Rasa manis memang selalu sukses memanjakan lidah, baik itu dari secangkir kopi susu kekinian, boba, maupun camilan manis di sela aktivitas harian.
Namun, konsumsi gula berlebihan sudah lama dikaitkan dengan berbagai risiko kesehatan serius, mulai dari penumpukan lemak, kerusakan gigi, hingga peningkatan risiko penyakit jantung dan diabetes.
Lantas, berapa sebenarnya batas aman konsumsi gula yang disarankan oleh para ahli medis sehari-hari?
Baca Juga: Benarkah Suplemen Vitamin C Bermanfaat bagi Penderita Diabetes Tipe 2? Ini Jawaban Medisnya!
Berapa Batas Aman Gula Tambahan Setiap Hari?
Perlu dibedakan antara gula alami (yang secara alami terdapat pada buah utuh, sayuran, dan susu) dengan gula tambahan (added sugar) yang dimasukkan saat proses pengolahan makanan atau minuman (seperti gula pasir, sirup jagung, madu, atau krimer kental manis).
Melansir dari laman Health, penelitian dari American Heart Association (AHA) menyebutkan bahwa orang dewasa disarankan membatasi gula tambahan hingga maksimal 6% dari total kalori harian. Untuk diet 2.000 kalori, ini setara dengan 6–9 sendok teh (sekitar 30 gram gula) per hari.
Selain itu, menurut Dietary Guidelines for Americans (DGA), asupan gula tambahan sebaiknya dipangkas di bawah 10% total kalori, atau idealnya tidak melebihi 10 gram per porsi makan.

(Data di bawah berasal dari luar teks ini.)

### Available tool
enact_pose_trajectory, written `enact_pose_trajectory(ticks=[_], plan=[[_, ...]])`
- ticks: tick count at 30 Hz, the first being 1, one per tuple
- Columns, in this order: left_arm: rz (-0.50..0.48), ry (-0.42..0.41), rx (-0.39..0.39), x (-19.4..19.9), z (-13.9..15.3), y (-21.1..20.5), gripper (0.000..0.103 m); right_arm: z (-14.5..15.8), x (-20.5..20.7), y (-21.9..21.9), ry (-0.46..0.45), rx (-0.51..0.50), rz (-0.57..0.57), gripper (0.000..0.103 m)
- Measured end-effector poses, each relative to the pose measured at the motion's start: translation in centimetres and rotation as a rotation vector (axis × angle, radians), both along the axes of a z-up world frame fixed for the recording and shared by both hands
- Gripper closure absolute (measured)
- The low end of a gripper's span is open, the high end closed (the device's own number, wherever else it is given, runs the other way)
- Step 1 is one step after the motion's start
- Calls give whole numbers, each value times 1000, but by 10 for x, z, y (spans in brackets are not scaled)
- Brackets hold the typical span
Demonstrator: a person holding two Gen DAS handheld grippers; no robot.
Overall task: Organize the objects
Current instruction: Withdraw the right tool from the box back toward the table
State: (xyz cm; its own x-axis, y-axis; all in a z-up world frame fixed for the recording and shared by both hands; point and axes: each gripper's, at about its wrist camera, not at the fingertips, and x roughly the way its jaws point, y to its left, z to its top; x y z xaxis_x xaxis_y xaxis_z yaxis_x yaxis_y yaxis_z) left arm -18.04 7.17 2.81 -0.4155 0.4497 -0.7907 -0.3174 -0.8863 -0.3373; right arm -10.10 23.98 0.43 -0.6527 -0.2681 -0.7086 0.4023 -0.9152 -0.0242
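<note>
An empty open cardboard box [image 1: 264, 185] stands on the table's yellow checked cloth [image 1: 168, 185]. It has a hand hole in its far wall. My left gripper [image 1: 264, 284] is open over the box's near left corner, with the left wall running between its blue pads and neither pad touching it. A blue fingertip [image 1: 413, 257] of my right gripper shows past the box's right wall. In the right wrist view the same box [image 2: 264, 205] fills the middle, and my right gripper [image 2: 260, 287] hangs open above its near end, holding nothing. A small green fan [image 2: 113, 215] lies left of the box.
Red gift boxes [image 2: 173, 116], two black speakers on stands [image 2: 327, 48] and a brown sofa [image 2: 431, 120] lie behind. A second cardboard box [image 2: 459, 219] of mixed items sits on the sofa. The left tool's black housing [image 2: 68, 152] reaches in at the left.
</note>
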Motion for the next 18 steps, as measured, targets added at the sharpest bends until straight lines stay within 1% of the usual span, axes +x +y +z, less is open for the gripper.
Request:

Bedanya Gula Alami vs Gula Tambahan bagi Tubuh
Meskipun tubuh memproses molekul gula secara serupa, sumber gula yang kamu pilih memberikan dampak yang sangat berbeda pada metabolisme:
-
Gula Alami pada Makanan Utuh: Buah-buahan dan sayuran mengandung serat, air, serta mikronutrisi penting. Serat memperlambat proses pencernaan sehingga mencegah melonjaknya gula darah secara mendadak (blood sugar spike). Selain itu, fermentasi serat di usus menghasilkan Short-Chain Fatty Acids (SCFA) yang baik untuk mikrobioma usus.
-
Gula Tambahan / Karbohidrat Olahan: Makanan/minuman dengan gula tambahan biasanya minim serat. Hal ini membuat gula sangat cepat diserap ke dalam aliran darah, memicu kenaikan gula darah secara drastis, serta memicu penumpukan kalori berlebih.
Sederet Risiko Kesehatan Akibat Asupan Gula Berlebih
-
Gigi Berlubang (Dental Caries): Gula tambahan merupakan pemicu utama kerusakan email gigi. Membatasi gula di bawah 10% kalori harian terbukti menekan risiko karies secara signifikan.
-
Penyakit Jantung & Pembuluh Darah: Konsumsi gula berlebih—terutama dari minuman manis—berkaitan erat dengan peningkatan risiko penyakit kardiovaskular.
-
Perlemakan Hati Non-Alkohol (NAFLD): Asupan fruktosa berlebih dari minuman manis dapat memicu penumpukan lemak berlebih di organ hati.
-
Kenaikan Berat Badan & Diabetes Tipe 2: Kalori ekstra dari gula dapat memicu obesitas. Meski gula bukan satu-satunya penyebab diabetes, kebiasaan rutin mengonsumsi minuman manis berpotensi meningkatkan risiko gangguan metabolisme gula darah.
Menikmati makanan atau minuman manis sesekali tentu boleh-boleh saja sebagai hiburan harian. Kuncinya terletak pada kesadaran untuk membaca label kemasan (nutrition facts) dan mengontrol porsinya agar tidak berlebihan.
Namun, jika kamu memiliki riwayat keluarga dengan diabetes, sedang menjalani program penurunan berat badan, atau mengalami kondisi medis kronis seperti hipertensi, sangat disarankan untuk tetap berkonsultasi langsung dengan dokter spesialis penyakit dalam atau ahli gizi terpercaya guna menentukan batas asupan karbohidrat dan gula yang paling aman sesuai kondisi tubuhmu.